Pour la Communauté du Pacifique réunie à Nouméa, mieux se nourrir est l'enjeu majeur des îles face au changement climatique

Marché de Nouméa
Freiner l'importation d'aliments contribuant à l'obésité ou encore produire davantage de légumes : la sécurité alimentaire est l'une des questions abordées par les 27 Etats insulaires membres de la Communauté du Pacifique, réunis en Nouvelle-Calédonie, depuis jeudi, pour leur conférence annuelle.

Avec 60% des captures annuelles de thon de la planète, l'océan Pacifique contribue largement à l'alimentation mondiale et pourtant ses populations font face à des défis majeurs, que le changement climatique aggrave, s'inquiète la Communauté du Pacifique.

Dans le Pacifique insulaire, 70% de la population vit de la pêche et de l'agriculture de subsistance, selon la Communauté du Pacifique. "Pourtant, depuis ces vingt dernières années, la nourriture importée et ultra-transformée est privilégiée par les populations. Issus d'une agriculture très subventionnée, ces produits sont bien moins chers que la nourriture produite localement", pointe Karen Mapusua, directrice de la division ressources terrestres de la Communauté.

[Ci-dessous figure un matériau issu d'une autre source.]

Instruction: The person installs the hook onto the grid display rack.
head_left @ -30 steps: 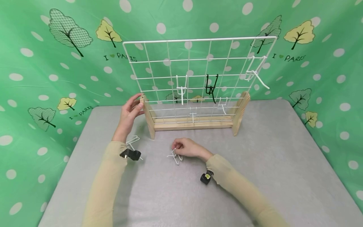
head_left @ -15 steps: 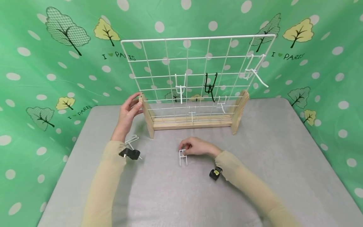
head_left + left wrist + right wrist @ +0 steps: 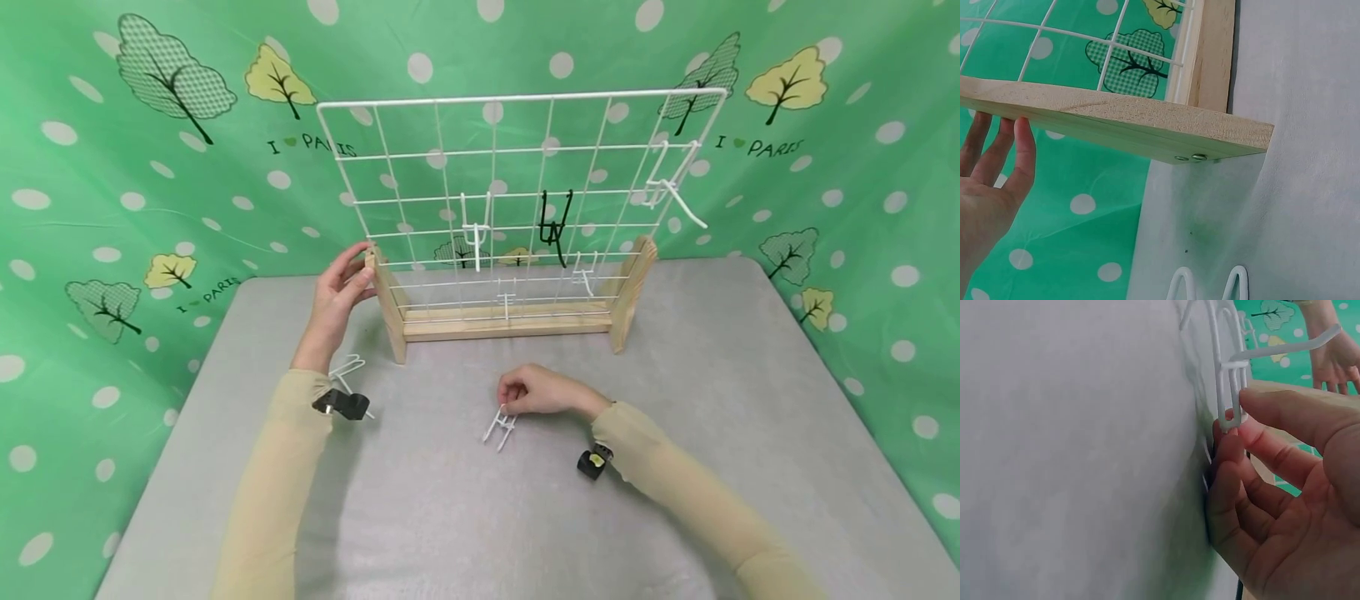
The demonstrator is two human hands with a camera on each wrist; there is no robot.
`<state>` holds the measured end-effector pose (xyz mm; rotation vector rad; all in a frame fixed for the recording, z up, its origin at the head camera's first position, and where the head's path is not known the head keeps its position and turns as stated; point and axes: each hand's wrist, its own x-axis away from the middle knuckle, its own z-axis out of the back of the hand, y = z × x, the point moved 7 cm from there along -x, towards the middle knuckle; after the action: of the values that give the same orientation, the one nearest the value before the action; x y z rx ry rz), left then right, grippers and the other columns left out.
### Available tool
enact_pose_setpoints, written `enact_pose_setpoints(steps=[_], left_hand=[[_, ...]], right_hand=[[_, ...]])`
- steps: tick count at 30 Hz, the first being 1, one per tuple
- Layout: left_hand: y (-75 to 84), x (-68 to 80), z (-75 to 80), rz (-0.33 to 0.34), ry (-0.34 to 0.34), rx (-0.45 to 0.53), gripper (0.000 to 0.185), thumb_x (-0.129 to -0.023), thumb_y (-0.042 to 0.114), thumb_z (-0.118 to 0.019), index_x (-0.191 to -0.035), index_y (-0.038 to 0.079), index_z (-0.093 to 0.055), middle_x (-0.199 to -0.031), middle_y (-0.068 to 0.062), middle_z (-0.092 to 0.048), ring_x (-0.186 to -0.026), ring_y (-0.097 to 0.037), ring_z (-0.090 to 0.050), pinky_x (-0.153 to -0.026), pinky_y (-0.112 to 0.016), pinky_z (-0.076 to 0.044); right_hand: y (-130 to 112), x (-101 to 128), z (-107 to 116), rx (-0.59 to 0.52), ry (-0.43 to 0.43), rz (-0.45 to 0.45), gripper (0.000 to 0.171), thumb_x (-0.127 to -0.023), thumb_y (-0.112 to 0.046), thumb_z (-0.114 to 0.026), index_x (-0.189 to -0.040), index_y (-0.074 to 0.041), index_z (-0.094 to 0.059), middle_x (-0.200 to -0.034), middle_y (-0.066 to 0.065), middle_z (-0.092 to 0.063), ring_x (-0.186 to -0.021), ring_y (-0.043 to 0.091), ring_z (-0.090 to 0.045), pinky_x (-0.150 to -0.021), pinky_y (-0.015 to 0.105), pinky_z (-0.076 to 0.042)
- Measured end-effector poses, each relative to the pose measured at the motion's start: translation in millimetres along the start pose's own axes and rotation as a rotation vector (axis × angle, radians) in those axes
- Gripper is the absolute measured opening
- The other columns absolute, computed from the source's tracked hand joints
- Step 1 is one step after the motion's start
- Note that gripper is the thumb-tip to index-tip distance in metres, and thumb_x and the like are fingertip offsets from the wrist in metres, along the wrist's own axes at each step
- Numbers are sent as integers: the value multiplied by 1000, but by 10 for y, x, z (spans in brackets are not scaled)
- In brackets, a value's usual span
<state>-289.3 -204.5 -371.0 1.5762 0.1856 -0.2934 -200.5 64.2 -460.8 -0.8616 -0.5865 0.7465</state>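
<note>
A white wire grid (image 3: pixel 517 175) stands upright in a wooden base (image 3: pixel 502 323) at the back of the grey table (image 3: pixel 750 400). Several white hooks and one black hook (image 3: pixel 557 229) hang on it. My left hand (image 3: pixel 341 292) rests with straight fingers against the base's left wooden upright (image 3: pixel 1116 122). My right hand (image 3: pixel 536 392) pinches a white wire hook (image 3: pixel 500 427) between thumb and fingertips just above the table, in front of the base; the same white wire hook (image 3: pixel 1229 375) shows close up in the right wrist view.
Another white wire hook (image 3: pixel 348 371) lies on the table by my left wrist, and its loops (image 3: pixel 1207 284) show in the left wrist view. Green patterned cloth (image 3: pixel 112 167) hangs behind and at both sides of the table.
My right hand has moved to the right with the white hook and turned it, so its prongs now point down-left. The left hand has stayed on the upright.
</note>
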Motion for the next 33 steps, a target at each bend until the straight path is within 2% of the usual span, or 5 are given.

Avec pour conséquence une épidémie de maladies non transmissibles - obésité, diabète, hypertension, maladies cardio-vasculaires - responsables de 60 à 80% des décès prématurés dans les pays membres de la Communauté. Pour changer la donne, certains mènent une politique volontariste, tels les Etats fédérés de Micronésie."Nos agriculteurs produisent principalement des tubercules : taros, ignames, maniocs. On veut les inciter à produire à nouveau des légumes, en organisant la filière pour (...) remplacer au moins en partie les importations", explique à Nouméa la déléguée micronésienne Elina Akinaga.

Collection botanique 

Des efforts mis à mal par le changement climatique, avec notamment des cyclones plus puissants et plus fréquents, comme au Vanuatu récemment touché par Lola (catégorie 5), alors même que la saison cyclonique n'a pas encore officiellement commencé. Sans compter la montée des eaux, qui provoque érosion, inondations et hausse de la salinité. Pour parer à ces problèmes, la Communauté du Pacifique a créé en 1998 à Fidji un centre de conservation et de recherche génétique des cultures du Pacifique. 

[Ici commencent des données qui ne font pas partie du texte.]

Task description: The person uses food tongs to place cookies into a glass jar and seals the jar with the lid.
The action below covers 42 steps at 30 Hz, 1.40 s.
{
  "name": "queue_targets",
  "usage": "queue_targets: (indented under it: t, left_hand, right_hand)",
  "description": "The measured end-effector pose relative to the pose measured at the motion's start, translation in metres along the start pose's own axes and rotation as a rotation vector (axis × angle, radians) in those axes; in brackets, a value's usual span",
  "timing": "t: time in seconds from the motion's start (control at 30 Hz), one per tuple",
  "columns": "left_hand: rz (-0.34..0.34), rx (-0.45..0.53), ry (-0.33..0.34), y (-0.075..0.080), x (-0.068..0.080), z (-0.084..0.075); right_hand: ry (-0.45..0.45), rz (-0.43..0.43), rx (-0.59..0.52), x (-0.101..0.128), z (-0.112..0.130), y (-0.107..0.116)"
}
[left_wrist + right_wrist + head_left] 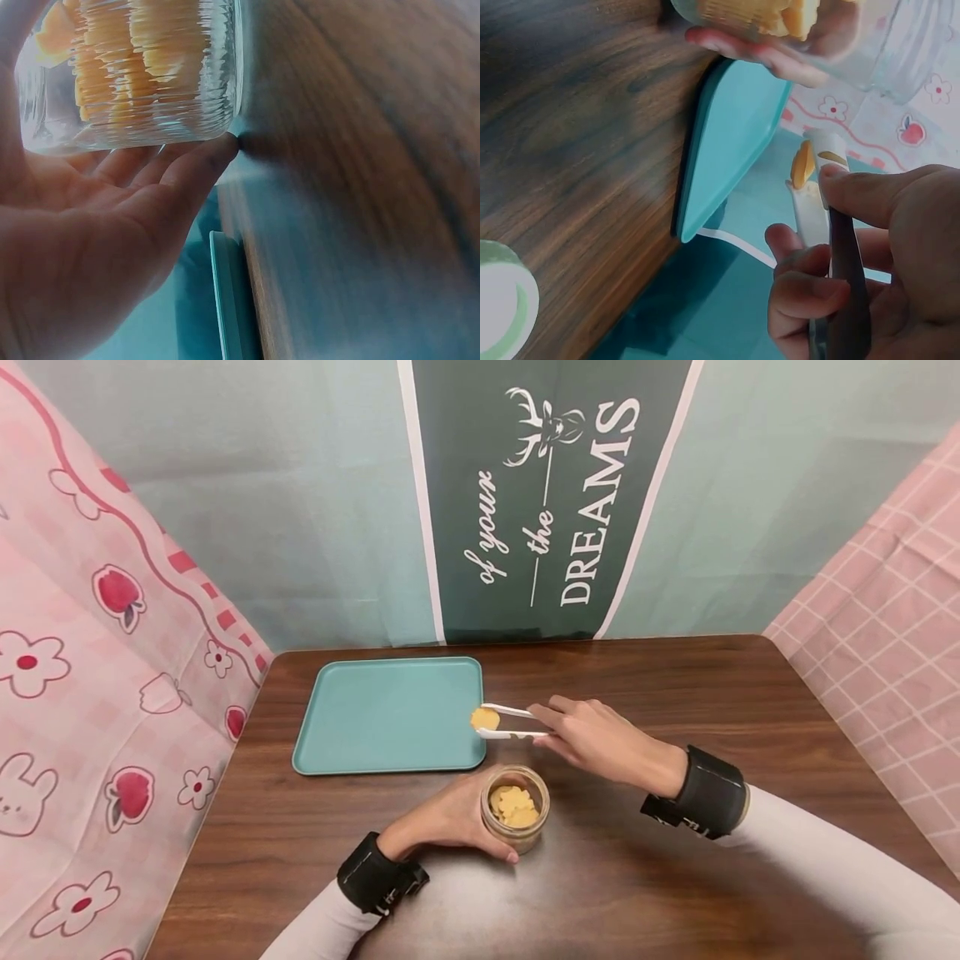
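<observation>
Head view: a person sits at a dark wooden table (675, 693) with a teal tray (375, 718) at the far left.
Left hand: the left hand (442, 818) wraps around the ribbed glass jar (515, 808), steadying it on the table just in front of the tray.
Right hand: the right hand (600, 739) squeezes white tongs (510, 723), which pinch one yellow chip (484, 718).
Chip position: it hangs over the tray's right edge, beyond the jar.
Step in hand: carrying a chip from jar to tray, judging by the pose.
Next move: likely needs the tongs further over the tray, lowered, then the squeeze eased.
</observation>
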State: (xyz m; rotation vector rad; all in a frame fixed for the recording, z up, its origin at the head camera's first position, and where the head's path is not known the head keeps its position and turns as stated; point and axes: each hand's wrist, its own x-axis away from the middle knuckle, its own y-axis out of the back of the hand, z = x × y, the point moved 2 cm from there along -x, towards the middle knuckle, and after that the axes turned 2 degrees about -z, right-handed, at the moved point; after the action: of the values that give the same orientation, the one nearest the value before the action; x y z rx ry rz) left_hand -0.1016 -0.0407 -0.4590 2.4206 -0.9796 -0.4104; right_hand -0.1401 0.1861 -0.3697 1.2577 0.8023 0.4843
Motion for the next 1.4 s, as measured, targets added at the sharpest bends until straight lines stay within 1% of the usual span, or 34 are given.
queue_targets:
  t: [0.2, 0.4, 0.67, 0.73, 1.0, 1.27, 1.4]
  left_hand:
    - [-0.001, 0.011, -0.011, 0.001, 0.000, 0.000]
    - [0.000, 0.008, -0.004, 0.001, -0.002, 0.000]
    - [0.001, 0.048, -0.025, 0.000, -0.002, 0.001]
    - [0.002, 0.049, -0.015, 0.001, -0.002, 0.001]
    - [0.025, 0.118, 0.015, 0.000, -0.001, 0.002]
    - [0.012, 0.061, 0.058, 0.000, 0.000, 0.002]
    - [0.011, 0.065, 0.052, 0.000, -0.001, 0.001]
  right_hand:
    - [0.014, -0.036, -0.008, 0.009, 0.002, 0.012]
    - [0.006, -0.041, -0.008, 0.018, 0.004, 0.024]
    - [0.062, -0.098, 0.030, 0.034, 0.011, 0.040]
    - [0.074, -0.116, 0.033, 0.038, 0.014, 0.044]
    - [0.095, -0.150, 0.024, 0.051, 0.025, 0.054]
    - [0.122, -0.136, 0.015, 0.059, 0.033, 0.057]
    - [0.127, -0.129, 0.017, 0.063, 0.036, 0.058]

"En cas de destruction totale d'une espèce, on peut fournir au pays membre de nouveaux plants grâce à notre collection botanique. On développe également des variétés résistantes à la sécheresse et la salinisation des eaux. C'est particulièrement vrai pour le taro, consommé partout dans le Pacifique et très sensible à ces deux phénomènes", pointe Karen Mapusua.

Les Etats du Pacifique insulaire ont toutefois des atouts."Dans la plupart des pays, chaque famille dispose d'un lopin de terre, et les pratiques agricoles restent ancrées, même chez ceux qui ont quitté les zones rurales pour les centres urbains", poursuit Karen Mapusua. "La crise Covid l'a montré, par exemple aux Fidji, où le secteur du tourisme a subi un coup d'arrêt, les Fidjiens sont rentrés dans leurs villages et ont monté leurs micro-entreprises agricoles", dit-elle.

La culture traditionnelle du Pacifique basée sur les structures communautaires permet également de gérer au mieux les ressources, notamment halieutiques. Au royaume de Tonga ou en Micronésie, les villageois eux-mêmes gèrent les réserves marines de proximité et décident des périodes d'autorisation et d'interdiction de pêche, en fonction de chaque site.